Exercise goal.
Return, from the listing below, each line where the word "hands" appears.

Recorded data.

*** Begin section ***

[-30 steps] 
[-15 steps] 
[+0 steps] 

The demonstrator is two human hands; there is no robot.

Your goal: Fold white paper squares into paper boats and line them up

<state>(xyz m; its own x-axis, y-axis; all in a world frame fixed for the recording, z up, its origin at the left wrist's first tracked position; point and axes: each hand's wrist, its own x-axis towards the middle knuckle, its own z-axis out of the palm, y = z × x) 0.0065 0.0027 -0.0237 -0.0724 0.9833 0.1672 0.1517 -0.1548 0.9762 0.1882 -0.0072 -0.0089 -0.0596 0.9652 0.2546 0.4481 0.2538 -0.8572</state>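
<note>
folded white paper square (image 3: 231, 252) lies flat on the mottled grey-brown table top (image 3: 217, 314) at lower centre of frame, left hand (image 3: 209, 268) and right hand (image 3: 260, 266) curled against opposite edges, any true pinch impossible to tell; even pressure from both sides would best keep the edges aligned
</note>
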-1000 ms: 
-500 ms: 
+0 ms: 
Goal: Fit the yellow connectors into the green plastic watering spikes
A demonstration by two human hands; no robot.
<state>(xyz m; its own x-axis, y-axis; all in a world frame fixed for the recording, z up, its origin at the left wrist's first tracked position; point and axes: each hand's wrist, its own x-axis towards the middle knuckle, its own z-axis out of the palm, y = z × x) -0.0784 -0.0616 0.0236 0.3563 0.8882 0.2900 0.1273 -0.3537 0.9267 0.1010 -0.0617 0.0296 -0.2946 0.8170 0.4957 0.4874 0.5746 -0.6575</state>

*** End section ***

Reply to the task.
The demonstrator is two human hands; there is no robot.
A demonstration by two human hands; no robot.

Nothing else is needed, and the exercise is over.